Does your organization fit one of these profiles?

  • Rear View: They pour over financial statements scrutinizing history in order to explain it. They tend to ask, “What happened,” or “Why did that happen?” rather than, “What are we going to do?” They may not know where they are going, but they certainly know where they have been.
  • Mirror: Reorganization is a way of life. They may not know exactly what the customer wants or the end results of the current reorg, but what they deliver will be done with great process efficacy.
  • Crystal Ball: They are obsessed with the vision; the plan. The organizations that focus on this view may not know where they have come from or what their customers really think of them, but moving forward, they know the grand plan.
  • Window-Out: They can be myopically focused on transactional customer data, available competitive intelligence, or both. They can answer a lot of questions, but typically lack the answer to the critical one: “Why?”
  • Window-In: They are dedicated to gathering and analyzing voice-of-customer data, and customers are starting to tire from the endless surveys. The organization that focuses too much on this view can pamper its customers, often blind to the impact on profits, or losses.

An interesting analogy can be drawn from a research study designed to test visual memory. After showing a videotape of a handful of people playing basketball, Christopher Chabris of Harvard University and Dr. Daniel Simons from the University of Illinois, asked the subjects to count the passes made by one of the teams. In the tape of the basketball game, a woman dressed in a gorilla suit walked slowly across the scene for nine seconds. The gorilla passed between the players and stopped to face the camera and thump her chest.

Concentrating on counting the passes, about half of the subjects failed to spot the woman in the gorilla suit.
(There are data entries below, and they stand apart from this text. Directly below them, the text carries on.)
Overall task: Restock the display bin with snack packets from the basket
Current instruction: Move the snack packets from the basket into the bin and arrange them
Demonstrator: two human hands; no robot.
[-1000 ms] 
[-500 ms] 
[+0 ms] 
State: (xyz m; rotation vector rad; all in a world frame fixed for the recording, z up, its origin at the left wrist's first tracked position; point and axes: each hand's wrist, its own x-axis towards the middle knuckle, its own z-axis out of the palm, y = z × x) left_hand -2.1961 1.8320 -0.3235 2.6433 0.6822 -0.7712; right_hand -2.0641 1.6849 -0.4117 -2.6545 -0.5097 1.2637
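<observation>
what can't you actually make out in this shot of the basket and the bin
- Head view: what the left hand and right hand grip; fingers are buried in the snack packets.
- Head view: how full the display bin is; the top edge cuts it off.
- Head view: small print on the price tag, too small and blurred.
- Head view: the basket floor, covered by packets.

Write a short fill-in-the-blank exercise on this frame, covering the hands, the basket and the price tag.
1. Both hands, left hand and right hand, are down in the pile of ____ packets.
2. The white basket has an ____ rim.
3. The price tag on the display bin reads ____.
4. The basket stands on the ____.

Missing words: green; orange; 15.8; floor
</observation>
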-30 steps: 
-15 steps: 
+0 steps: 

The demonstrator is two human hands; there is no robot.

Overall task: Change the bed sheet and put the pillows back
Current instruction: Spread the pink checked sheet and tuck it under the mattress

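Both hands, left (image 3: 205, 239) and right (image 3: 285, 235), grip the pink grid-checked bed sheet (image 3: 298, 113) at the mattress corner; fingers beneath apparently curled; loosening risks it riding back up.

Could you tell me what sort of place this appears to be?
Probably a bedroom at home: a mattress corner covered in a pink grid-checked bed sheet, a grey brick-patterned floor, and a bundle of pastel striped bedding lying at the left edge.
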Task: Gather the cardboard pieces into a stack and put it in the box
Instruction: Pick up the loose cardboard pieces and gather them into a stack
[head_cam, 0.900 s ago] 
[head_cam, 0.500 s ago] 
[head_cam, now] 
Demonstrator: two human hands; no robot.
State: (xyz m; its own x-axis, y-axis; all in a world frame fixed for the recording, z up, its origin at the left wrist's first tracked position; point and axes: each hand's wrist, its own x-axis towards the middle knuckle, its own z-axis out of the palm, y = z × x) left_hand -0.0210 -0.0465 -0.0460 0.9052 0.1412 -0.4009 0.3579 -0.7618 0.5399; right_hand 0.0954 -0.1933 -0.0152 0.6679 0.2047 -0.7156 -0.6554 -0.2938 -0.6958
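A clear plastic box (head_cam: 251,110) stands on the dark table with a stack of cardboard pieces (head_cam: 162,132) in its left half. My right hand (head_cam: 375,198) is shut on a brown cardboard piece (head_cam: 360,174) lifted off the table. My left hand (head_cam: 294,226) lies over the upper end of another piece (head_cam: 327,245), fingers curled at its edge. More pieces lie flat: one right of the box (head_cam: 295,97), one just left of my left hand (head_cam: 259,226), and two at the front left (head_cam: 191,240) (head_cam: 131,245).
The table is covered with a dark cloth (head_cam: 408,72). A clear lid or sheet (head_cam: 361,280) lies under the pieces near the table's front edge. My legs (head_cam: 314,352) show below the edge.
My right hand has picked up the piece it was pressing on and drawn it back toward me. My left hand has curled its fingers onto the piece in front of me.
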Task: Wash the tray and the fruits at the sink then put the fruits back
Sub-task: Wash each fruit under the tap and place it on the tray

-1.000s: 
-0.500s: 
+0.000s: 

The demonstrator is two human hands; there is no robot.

Yet when the same group of subjects was simply asked to view the tape, they easily noticed the gorilla. Many of those who originally missed the gorilla were convinced that it was a different version of the video — one edited to include the ape.

Applying intelligence from all five views of the corporate universe is a foundation for sound decisions, especially in the area of CTM. If your organization is focusing too much on one or two views, it may be missing important information, and to its own detriment, making decisions that are arbitrary and capricious.